Pinduoduo was reinstated on the Google Play store by “removing the ‘bad parts,’ some of which were identically utilized as components of the TEMU app, strongly indicating malicious intent,” the complaint said, citing Grizzly. “We strongly suspect that TEMU is already, or intends to, illegally sell stolen data from Western country customers to sustain a business model that is otherwise doomed for failure,” it said.
“So in exchange for that super low, too-good-to-be-true price on some gadget, we warn you that TEMU is able to hack your phone from the moment you install the app, overriding the data privacy settings you think you have in place, as well as your intentions, helping itself to your contact list, your precise location, in some cases, control of your camera, screenshots of the apps running on your screen, and, depending on the permissions you may have given when you installed the app, your SMS text messages and other documents you may have on your phone,” Grizzly said.
The defendants have taken plaintiffs’ PII and made some or all of it available to individuals in China, including some under the control of the Chinese government, alleged the complaint.
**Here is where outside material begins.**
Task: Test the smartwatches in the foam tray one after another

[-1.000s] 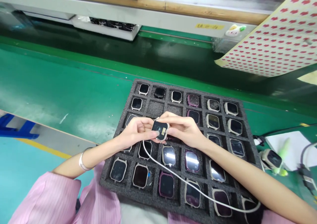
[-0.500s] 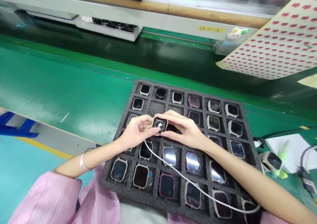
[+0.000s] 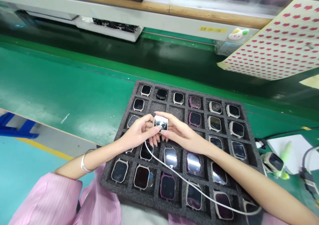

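Note:
Between my two hands is a smartwatch case [image 3: 160, 122] without a strap, its screen lit with a watch face. My left hand [image 3: 143, 130] grips its left side, thumb on the lower screen edge. Closed on its right side is my right hand [image 3: 183, 132], with the thumb at the lower corner. A white cable [image 3: 181, 174] runs from my left hand down across the tray to the right; its end at the hand is hidden. Below sits a dark foam tray [image 3: 156, 194] whose compartments hold several strapless watches, such as a purple-framed watch [image 3: 167, 186].
A green workbench [image 3: 74, 85] carries the tray. At right lie another watch [image 3: 273, 161], white paper [image 3: 296, 148] and black cables [image 3: 305, 175]. A sheet of red arrow stickers [image 3: 279, 45] hangs from the shelf edge [image 3: 154, 22]. Under the shelf is a white foam box [image 3: 112, 31].
The watch has tilted in my hands, and its screen now catches a bright reflection. My right fingers have shifted, with fingertips now showing below the watch.

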Tool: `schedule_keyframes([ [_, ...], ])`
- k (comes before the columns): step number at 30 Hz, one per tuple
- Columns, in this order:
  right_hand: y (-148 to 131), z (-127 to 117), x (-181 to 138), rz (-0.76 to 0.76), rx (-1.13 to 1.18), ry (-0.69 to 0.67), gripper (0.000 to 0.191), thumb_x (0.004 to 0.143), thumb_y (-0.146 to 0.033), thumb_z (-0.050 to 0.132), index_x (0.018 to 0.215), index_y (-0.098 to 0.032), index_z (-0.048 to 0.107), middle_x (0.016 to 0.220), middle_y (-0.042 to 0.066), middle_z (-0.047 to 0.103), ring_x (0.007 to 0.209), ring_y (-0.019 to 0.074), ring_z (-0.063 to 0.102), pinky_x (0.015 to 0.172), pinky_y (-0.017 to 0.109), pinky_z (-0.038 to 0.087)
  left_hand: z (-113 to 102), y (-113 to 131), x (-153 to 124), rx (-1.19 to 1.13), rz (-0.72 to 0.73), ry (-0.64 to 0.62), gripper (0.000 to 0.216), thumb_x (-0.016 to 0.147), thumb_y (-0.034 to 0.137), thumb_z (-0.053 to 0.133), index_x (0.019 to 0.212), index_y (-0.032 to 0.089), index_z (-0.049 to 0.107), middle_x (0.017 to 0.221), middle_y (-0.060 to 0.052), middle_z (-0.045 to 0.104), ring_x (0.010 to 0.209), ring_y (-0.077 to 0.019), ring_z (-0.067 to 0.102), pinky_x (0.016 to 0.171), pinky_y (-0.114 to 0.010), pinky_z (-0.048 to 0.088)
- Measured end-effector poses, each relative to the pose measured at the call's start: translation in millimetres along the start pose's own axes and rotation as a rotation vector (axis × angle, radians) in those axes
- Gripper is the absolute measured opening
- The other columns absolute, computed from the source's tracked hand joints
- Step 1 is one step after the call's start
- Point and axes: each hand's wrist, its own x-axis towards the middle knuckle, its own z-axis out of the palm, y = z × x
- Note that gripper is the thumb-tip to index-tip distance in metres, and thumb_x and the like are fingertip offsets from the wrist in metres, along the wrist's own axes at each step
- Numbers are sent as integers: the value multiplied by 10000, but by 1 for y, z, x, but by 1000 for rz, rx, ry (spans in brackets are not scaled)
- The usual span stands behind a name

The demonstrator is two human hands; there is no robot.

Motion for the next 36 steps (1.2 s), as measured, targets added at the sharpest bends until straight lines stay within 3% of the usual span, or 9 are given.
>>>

They have access to plaintiffs’ PII and content that can be used for “commercial advantage and other harmful purposes,” and they will “continue to profit" from the activities, it said. Plaintiffs have suffered loss of privacy and biometric information, and their mobile devices' "battery, memory, CPU and bandwidth” have “suffered injury,” it said. Plaintiffs did not authorize Temu to collect, store or use their biometric data, it said.
The plaintiffs claim violation of the Computer Fraud and Abuse Act; the Electronic Communications Privacy Act; the right to privacy under Massachusetts general laws; the Massachusetts Wiretap Act; Illinois’ Biometric Information Privacy Act; the California Unfair Competition and False Advertising laws; the California Comprehensive Data Access and Fraud Act; and the Virginia Computer Crimes Act, plus the right of privacy under the California Constitution, unjust enrichment and intrusion upon seclusion.
They seek damages suffered as a result of the alleged conduct including compensatory, statutory and punitive damages; restitution; disgorgement; pre- and post-judgment interest; and reasonable attorneys’ fees and legal costs. They also seek an injunction enjoining defendants from continuing conduct determined to be unlawful. Temu didn't comment.